Data segment:
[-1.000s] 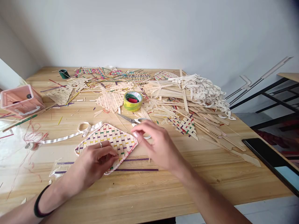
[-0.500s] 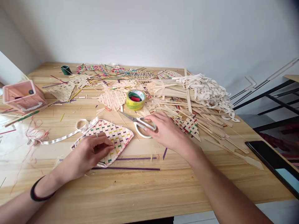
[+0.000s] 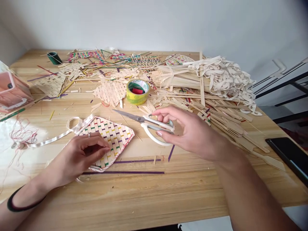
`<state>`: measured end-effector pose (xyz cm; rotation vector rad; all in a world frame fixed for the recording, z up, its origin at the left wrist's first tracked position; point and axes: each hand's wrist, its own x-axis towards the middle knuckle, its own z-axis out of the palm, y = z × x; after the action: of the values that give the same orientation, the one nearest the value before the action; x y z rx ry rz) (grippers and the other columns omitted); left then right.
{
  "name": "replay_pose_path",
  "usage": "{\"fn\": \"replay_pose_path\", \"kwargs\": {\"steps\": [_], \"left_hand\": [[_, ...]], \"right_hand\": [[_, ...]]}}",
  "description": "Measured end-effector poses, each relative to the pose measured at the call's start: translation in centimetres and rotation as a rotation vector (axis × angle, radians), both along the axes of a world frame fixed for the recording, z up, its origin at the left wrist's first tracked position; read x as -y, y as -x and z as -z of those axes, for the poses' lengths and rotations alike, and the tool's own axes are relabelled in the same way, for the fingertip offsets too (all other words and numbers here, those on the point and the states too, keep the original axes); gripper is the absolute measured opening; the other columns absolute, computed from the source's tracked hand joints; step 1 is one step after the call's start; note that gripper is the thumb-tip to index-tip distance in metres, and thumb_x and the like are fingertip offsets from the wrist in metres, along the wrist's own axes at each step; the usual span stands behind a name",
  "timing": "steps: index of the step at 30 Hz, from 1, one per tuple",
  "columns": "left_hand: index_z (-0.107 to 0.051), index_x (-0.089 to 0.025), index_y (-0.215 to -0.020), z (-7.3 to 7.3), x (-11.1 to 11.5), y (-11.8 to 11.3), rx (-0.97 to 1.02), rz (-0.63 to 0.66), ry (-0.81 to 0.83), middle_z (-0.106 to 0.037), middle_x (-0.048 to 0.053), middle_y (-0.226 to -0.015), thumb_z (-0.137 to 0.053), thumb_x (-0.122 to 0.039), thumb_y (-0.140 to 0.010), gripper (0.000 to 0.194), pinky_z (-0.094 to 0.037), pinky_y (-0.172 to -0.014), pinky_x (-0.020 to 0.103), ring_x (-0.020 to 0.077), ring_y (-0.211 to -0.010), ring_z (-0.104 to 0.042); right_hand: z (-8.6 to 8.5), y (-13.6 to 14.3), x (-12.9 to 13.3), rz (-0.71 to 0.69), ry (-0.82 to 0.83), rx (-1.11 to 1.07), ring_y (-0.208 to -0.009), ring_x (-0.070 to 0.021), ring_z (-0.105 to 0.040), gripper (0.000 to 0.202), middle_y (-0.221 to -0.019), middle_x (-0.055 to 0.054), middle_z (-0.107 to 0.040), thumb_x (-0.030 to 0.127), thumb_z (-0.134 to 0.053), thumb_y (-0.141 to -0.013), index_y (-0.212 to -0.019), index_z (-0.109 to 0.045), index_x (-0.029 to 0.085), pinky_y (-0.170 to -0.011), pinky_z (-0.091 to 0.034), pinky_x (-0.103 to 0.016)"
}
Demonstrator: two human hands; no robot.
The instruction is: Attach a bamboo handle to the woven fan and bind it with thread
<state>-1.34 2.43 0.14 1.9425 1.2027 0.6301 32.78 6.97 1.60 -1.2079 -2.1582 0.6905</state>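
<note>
My right hand (image 3: 187, 131) grips white-handled scissors (image 3: 139, 119) by their finger loops, lifted a little off the table. Their blades point left and look closed. My left hand (image 3: 81, 155) rests over a woven strip mat (image 3: 117, 136), thumb and forefinger pinched together. Whatever sits in that pinch is too small to make out. Coloured dashes pattern the mat, and its edge is bound in white tape with reddish stitching. From its upper left corner a loose white ribbon (image 3: 56, 139) runs to a tangle of red thread (image 3: 25, 133).
A yellow tape roll (image 3: 137, 92) stands beyond the scissors. Wooden strips (image 3: 178, 80) and a heap of white ribbon (image 3: 223, 75) cover the back right. At left is a pink container (image 3: 14, 91), at right a phone (image 3: 290, 157). Purple strips (image 3: 125, 172) lie near the mat.
My right hand has closed on the scissors and raised them, drawing them slightly right. The left hand keeps its pinch over the mat. The camera view has shifted.
</note>
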Motion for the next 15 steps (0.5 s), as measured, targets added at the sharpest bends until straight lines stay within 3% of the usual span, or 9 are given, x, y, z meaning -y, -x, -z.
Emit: {"fn": "replay_pose_path", "kwargs": {"steps": [5,15], "left_hand": [[-0.084,-0.026,-0.093,0.3,0.1,0.5,-0.016,0.001,0.034,-0.08,0.0,-0.089,-0.07,-0.034,-0.107,0.021,-0.055,-0.065,0.018,0.0142,-0.074,-0.073],[-0.083,-0.023,-0.091,0.8,0.1,0.7,-0.007,0.008,0.099,-0.08,0.002,-0.088,-0.069,-0.039,-0.108,0.027,-0.055,-0.066,0.023,0.0168,-0.074,-0.072]], "right_hand": [[-1.2,-1.6,0.1,-0.158,0.058,0.041,-0.109,-0.0315,-0.077,0.035,-0.118,-0.005,-0.08,0.04,-0.091,-0.087,-0.119,-0.08,0.032,-0.099,-0.063,-0.046],[0.4,-0.3,0.4,-0.265,0.085,0.171,-0.103,-0.0279,-0.078,0.031,-0.117,-0.003,-0.082,0.031,-0.092,-0.085,-0.113,-0.08,0.031,-0.099,-0.057,-0.043]]}}
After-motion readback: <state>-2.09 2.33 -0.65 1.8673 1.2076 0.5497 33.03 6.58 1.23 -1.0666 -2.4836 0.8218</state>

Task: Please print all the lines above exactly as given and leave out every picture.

Task answer:
[-1.000s] 
[-0.500s] 
[+0.000s] 
`<state>`: measured end-effector pose (xyz cm; rotation vector rad; all in a world frame fixed for the recording, z up, its origin at the left wrist's first tracked position; point and axes: each hand's wrist, its own x-axis towards the middle knuckle, its own z-axis out of the palm, y = z × x; after the action: of the values that give the same orientation, the one nearest the value before the action; x y z rx ry rz) (grippers and the other columns omitted); left then right.
{
  "name": "replay_pose_path",
  "usage": "{\"fn\": \"replay_pose_path\", \"kwargs\": {\"steps\": [_], \"left_hand\": [[_, ...]], \"right_hand\": [[_, ...]]}}",
  "description": "Measured end-effector poses, each relative to the pose measured at the call's start: translation in centimetres and rotation as a rotation vector (axis × angle, radians), both along the axes of a world frame fixed for the recording, z up, its origin at the left wrist's first tracked position; read x as -y, y as -x and z as -z of those axes, for the poses' lengths and rotations alike, and the tool's own axes are relabelled in the same way, for the fingertip offsets too (all other words and numbers here, those on the point and the states too, keep the original axes); gripper is the absolute measured opening; the other columns absolute, computed from the source's tracked hand joints; step 1 is one step after the call's start; note that gripper is the thumb-tip to index-tip distance in metres, and thumb_x and the like are fingertip offsets from the wrist in metres, along the wrist's own axes at each step; the usual span stands behind a name",
  "timing": "steps: index of the step at 30 Hz, from 1, one per tuple",
  "columns": "left_hand: index_z (-0.107 to 0.051), index_x (-0.089 to 0.025), index_y (-0.215 to -0.020), z (-7.3 to 7.3), x (-11.1 to 11.5), y (-11.8 to 11.3), rx (-0.97 to 1.02), rz (-0.63 to 0.66), ry (-0.81 to 0.83), middle_z (-0.106 to 0.037), middle_x (-0.048 to 0.053), middle_y (-0.226 to -0.015), thumb_z (-0.137 to 0.053), thumb_x (-0.122 to 0.039), thumb_y (-0.140 to 0.010), gripper (0.000 to 0.194), pinky_z (-0.094 to 0.037), pinky_y (-0.172 to -0.014), pinky_x (-0.020 to 0.103), ring_x (-0.020 to 0.077), ring_y (-0.211 to -0.010), ring_z (-0.104 to 0.042); right_hand: z (-8.6 to 8.5), y (-13.6 to 14.3), x (-12.9 to 13.3), rz (-0.71 to 0.69), ry (-0.82 to 0.83), rx (-1.11 to 1.07), ring_y (-0.208 to -0.009), ring_x (-0.070 to 0.021), ring_z (-0.105 to 0.040), gripper (0.000 to 0.202), middle_y (-0.221 to -0.019), middle_x (-0.055 to 0.054), middle_z (-0.107 to 0.040), thumb_x (-0.030 to 0.127), thumb_z (-0.134 to 0.053), thumb_y (-0.141 to -0.013), index_y (-0.212 to -0.019), index_z (-0.109 to 0.045), index_x (-0.029 to 0.085), pinky_y (-0.170 to -0.011), pinky_z (-0.091 to 0.034), pinky_x (-0.103 to 0.016)"
}
Demonstrator: two human hands; no robot.
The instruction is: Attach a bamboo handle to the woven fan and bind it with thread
<state>-1.34 2.43 0.14 1.9425 1.2027 0.6301 32.78 6.97 1.60 -1.2079 -2.1582 0.6905</state>
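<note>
My right hand (image 3: 187, 131) grips white-handled scissors (image 3: 139, 119) by their finger loops, lifted a little off the table. Their blades point left and look closed. My left hand (image 3: 81, 155) rests over a woven strip mat (image 3: 117, 136), thumb and forefinger pinched together. Whatever sits in that pinch is too small to make out. Coloured dashes pattern the mat, and its edge is bound in white tape with reddish stitching. From its upper left corner a loose white ribbon (image 3: 56, 139) runs to a tangle of red thread (image 3: 25, 133).
A yellow tape roll (image 3: 137, 92) stands beyond the scissors. Wooden strips (image 3: 178, 80) and a heap of white ribbon (image 3: 223, 75) cover the back right. At left is a pink container (image 3: 14, 91), at right a phone (image 3: 290, 157). Purple strips (image 3: 125, 172) lie near the mat.
My right hand has closed on the scissors and raised them, drawing them slightly right. The left hand keeps its pinch over the mat. The camera view has shifted.
</note>
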Motion for the next 15 steps (0.5 s), as measured, targets added at the sharpest bends until straight lines stay within 3% of the usual span, or 9 are given, x, y, z meaning -y, -x, -z.
Emit: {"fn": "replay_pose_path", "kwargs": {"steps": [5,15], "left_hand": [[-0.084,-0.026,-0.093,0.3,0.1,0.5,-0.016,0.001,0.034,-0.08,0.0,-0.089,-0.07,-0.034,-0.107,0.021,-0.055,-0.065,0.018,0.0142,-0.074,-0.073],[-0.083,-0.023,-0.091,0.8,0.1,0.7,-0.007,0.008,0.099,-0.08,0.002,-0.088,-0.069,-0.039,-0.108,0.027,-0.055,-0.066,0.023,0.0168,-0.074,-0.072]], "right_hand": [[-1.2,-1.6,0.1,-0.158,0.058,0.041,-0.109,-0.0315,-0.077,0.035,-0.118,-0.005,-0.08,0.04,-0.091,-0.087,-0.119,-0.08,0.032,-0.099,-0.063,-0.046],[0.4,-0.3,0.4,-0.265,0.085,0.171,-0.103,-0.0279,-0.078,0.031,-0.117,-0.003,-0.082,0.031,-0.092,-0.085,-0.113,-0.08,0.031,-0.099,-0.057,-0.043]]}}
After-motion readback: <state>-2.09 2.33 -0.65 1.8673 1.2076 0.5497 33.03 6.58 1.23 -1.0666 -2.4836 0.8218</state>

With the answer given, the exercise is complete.